Slingsby Castle is a ruined building in Slingsby, North Yorkshire, a village in England.

Ralph Hastings was granted licence to crenellate his house in Slingsby in 1344. In 1474, William Hastings, 1st Baron Hastings was similarly granted a licence to crenellate the property. Only the dry remains of its moat survive: 22 metres wide and 3.4 metres deep on the north and west sides, slightly smaller and partly infilled to the east, and only 1 metre deep to the south, with that side infilled entirely at each end. In 1594, Charles Cavendish bought the ruined castle. When his son, also Charles Cavendish, inherited the building, he demolished it, commissioning John Smythson to design a new country house on the site. It is unlikely that the house was completed before it was slighted during the English Civil War.

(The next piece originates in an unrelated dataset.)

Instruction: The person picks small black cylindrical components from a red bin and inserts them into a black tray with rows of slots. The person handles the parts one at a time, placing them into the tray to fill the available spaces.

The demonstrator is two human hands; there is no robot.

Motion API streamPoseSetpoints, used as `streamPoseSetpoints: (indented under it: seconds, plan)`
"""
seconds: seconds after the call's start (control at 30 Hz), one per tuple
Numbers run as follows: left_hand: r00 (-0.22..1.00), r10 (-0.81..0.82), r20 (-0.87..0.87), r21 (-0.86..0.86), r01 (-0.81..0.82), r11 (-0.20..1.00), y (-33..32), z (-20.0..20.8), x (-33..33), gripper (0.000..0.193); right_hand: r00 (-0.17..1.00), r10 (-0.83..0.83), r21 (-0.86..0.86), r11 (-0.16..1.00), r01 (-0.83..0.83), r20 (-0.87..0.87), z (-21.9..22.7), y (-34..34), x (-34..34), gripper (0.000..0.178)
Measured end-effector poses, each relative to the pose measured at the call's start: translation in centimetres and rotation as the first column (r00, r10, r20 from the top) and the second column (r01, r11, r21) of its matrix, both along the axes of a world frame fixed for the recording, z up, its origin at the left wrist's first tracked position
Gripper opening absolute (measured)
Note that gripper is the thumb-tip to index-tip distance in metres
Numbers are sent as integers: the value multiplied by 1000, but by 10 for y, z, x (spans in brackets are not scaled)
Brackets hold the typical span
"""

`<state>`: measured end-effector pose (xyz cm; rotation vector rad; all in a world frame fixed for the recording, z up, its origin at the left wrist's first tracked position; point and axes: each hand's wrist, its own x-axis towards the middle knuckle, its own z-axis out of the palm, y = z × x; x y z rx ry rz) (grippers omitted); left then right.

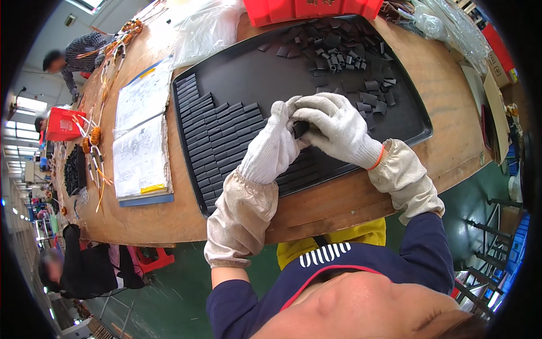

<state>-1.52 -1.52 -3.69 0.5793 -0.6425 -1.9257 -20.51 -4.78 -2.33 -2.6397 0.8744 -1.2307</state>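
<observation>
**A:** Looking down now, nearest us are both gloved hands, meeting over the black tray (415, 127). The left hand (275, 142) and right hand (333, 127) come together on one small dark piece (300, 129), pinched between the fingertips of both.

**B:** So both are grasping it?

**A:** Yes, the right hand's fingers curl over the top of it, and the left hand's fingers press in from the side. The piece sits just above the tray's middle, held off the surface as far as I can tell.

**B:** What's under the hands?

**A:** Neat rows of flat dark strips (209, 135), laid side by side on the tray's left half, running under the left wrist.

**B:** And beyond?

**A:** A loose heap of dark pieces (339, 53) scattered over the tray's far right part. Past that, a red bin (310, 10) touches the tray's far edge.

**B:** To the left?

**A:** Paper sheets (141, 141) on the wooden table (446, 73), just beside the tray. Farther off, orange coils (93, 135) with wires, and clear plastic bags (206, 28) at the far end. Other people work along the table's left side.
</observation>
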Motion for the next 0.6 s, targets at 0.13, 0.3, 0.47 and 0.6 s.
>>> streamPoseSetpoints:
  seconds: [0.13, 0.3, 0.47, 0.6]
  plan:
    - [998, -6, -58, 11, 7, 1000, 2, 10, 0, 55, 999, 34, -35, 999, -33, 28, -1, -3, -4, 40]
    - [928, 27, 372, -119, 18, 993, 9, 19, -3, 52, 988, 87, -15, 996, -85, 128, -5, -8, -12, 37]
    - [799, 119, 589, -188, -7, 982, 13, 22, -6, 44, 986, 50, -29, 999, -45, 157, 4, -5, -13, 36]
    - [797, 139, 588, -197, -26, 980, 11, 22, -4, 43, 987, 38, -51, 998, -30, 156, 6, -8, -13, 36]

The ruins survive as a scheduled monument and a grade II listed building, but are also included on the Heritage at Risk Register as being in "very bad" and "declining" condition.

The ruins are built of limestone, and form a rectangular plan, 100 ft by 66 ft, with corner projections. The window openings have quoined jambs and triangular pediments. There are the remains of a cornice with a decorated band. Most of the surviving remains are corner turrets and parts of the side walls. The basement was vaulted and contained a kitchen and two cellars. The main floor was divided into two sections and probably comprised a great hall and chamber, along with apartments.